Give the entries below again exactly. Their pictures are not needed.

Start of RECORDS FOR THIS TASK

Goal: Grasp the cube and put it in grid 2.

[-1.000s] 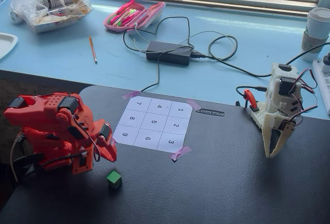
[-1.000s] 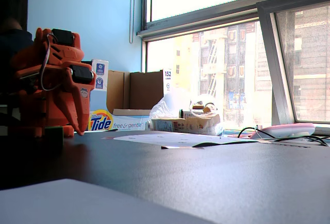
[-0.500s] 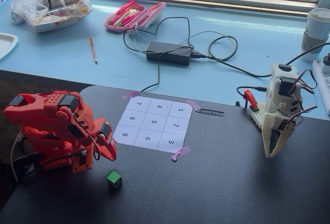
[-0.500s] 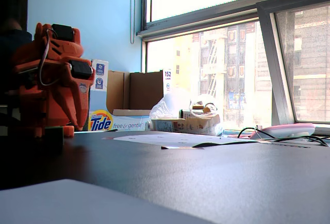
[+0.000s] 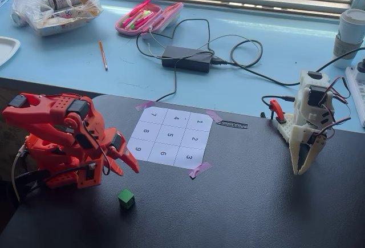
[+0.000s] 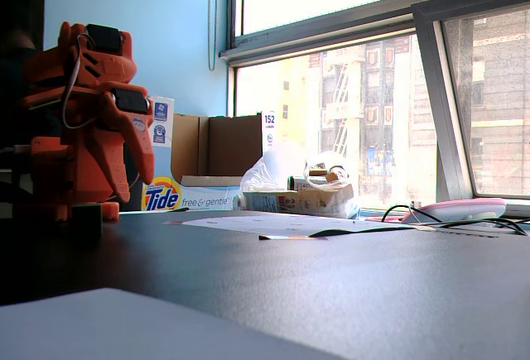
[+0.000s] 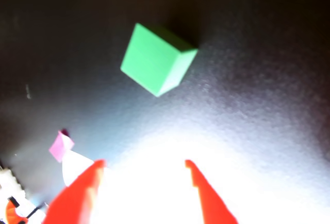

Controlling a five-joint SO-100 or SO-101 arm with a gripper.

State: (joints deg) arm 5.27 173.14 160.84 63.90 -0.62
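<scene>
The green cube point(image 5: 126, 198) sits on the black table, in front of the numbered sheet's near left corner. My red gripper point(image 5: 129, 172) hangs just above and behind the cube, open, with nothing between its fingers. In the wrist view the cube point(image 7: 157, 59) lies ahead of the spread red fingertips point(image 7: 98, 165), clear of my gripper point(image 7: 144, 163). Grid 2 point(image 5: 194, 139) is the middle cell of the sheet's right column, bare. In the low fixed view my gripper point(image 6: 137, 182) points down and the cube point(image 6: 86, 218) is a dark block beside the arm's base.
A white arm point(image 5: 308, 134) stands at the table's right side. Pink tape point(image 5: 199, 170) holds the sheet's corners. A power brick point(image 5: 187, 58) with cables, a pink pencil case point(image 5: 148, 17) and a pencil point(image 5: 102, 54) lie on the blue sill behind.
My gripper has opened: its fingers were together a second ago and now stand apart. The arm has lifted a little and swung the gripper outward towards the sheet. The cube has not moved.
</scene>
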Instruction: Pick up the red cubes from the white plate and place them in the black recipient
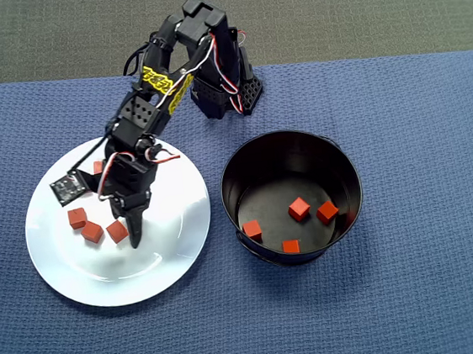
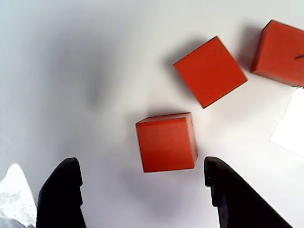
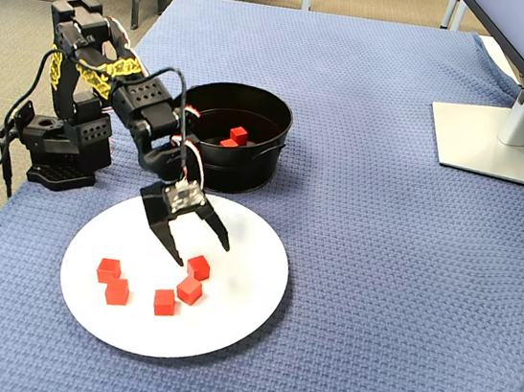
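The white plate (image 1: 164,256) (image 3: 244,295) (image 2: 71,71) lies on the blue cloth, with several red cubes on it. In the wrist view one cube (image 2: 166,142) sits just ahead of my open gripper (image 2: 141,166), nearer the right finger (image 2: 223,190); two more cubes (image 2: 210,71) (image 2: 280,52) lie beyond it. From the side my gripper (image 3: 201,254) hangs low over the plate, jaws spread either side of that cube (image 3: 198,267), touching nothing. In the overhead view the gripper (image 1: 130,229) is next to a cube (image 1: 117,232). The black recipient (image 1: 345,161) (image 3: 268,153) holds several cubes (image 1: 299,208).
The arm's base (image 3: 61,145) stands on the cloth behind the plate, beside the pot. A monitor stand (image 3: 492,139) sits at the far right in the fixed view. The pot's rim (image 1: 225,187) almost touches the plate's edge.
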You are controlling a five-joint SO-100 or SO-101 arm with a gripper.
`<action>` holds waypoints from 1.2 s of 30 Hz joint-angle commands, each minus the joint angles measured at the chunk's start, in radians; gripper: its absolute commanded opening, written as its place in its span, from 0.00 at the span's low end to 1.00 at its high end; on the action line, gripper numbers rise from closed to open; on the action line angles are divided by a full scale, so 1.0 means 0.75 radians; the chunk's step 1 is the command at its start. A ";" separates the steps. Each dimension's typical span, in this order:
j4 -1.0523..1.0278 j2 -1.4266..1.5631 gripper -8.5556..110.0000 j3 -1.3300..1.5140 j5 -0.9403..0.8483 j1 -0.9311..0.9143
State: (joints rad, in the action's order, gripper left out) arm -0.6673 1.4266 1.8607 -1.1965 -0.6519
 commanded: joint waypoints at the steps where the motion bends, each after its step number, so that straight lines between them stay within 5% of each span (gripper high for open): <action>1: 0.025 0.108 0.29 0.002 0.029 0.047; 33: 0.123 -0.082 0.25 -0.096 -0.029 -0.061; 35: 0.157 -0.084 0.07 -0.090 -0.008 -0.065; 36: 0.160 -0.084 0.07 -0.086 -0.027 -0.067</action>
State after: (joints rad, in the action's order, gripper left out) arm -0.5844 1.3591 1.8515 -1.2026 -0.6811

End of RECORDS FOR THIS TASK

(SOLUTION):
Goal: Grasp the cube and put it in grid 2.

[-1.000s] 
[-1.000s] 
[-0.500s] 
[-0.500s] 
[+0.000s] 
[+0.000s] 
[+0.000s] 

Controlling a five-joint SO-100 or SO-101 arm with a gripper.

State: (joints deg) arm 5.27 173.14 160.84 63.90 -0.62
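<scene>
The green cube point(image 5: 126, 198) sits on the black table, in front of the numbered sheet's near left corner. My red gripper point(image 5: 129, 172) hangs just above and behind the cube, open, with nothing between its fingers. In the wrist view the cube point(image 7: 157, 59) lies ahead of the spread red fingertips point(image 7: 98, 165), clear of my gripper point(image 7: 144, 163). Grid 2 point(image 5: 194, 139) is the middle cell of the sheet's right column, bare. In the low fixed view my gripper point(image 6: 137, 182) points down and the cube point(image 6: 86, 218) is a dark block beside the arm's base.
A white arm point(image 5: 308, 134) stands at the table's right side. Pink tape point(image 5: 199, 170) holds the sheet's corners. A power brick point(image 5: 187, 58) with cables, a pink pencil case point(image 5: 148, 17) and a pencil point(image 5: 102, 54) lie on the blue sill behind.
My gripper has opened: its fingers were together a second ago and now stand apart. The arm has lifted a little and swung the gripper outward towards the sheet. The cube has not moved.
</scene>
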Instruction: Pick up the red cubes from the white plate and place them in the black recipient
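The white plate (image 1: 164,256) (image 3: 244,295) (image 2: 71,71) lies on the blue cloth, with several red cubes on it. In the wrist view one cube (image 2: 166,142) sits just ahead of my open gripper (image 2: 141,166), nearer the right finger (image 2: 223,190); two more cubes (image 2: 210,71) (image 2: 280,52) lie beyond it. From the side my gripper (image 3: 201,254) hangs low over the plate, jaws spread either side of that cube (image 3: 198,267), touching nothing. In the overhead view the gripper (image 1: 130,229) is next to a cube (image 1: 117,232). The black recipient (image 1: 345,161) (image 3: 268,153) holds several cubes (image 1: 299,208).
The arm's base (image 3: 61,145) stands on the cloth behind the plate, beside the pot. A monitor stand (image 3: 492,139) sits at the far right in the fixed view. The pot's rim (image 1: 225,187) almost touches the plate's edge.
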You are controlling a five-joint SO-100 or SO-101 arm with a gripper.
`<action>` holds waypoints from 1.2 s of 30 Hz joint-angle commands, each minus the joint angles measured at the chunk's start, in radians; gripper: its absolute commanded opening, written as its place in its span, from 0.00 at the span's low end to 1.00 at its high end; on the action line, gripper numbers rise from closed to open; on the action line angles are divided by a full scale, so 1.0 means 0.75 radians; the chunk's step 1 is the command at its start. A ";" separates the steps. Each dimension's typical span, in this order:
j4 -1.0523..1.0278 j2 -1.4266..1.5631 gripper -8.5556..110.0000 j3 -1.3300..1.5140 j5 -0.9403..0.8483 j1 -0.9311..0.9143
State: (joints rad, in the action's order, gripper left out) arm -0.6673 1.4266 1.8607 -1.1965 -0.6519
 commanded: joint waypoints at the steps where the motion bends, each after its step number, so that straight lines between them stay within 5% of each span (gripper high for open): <action>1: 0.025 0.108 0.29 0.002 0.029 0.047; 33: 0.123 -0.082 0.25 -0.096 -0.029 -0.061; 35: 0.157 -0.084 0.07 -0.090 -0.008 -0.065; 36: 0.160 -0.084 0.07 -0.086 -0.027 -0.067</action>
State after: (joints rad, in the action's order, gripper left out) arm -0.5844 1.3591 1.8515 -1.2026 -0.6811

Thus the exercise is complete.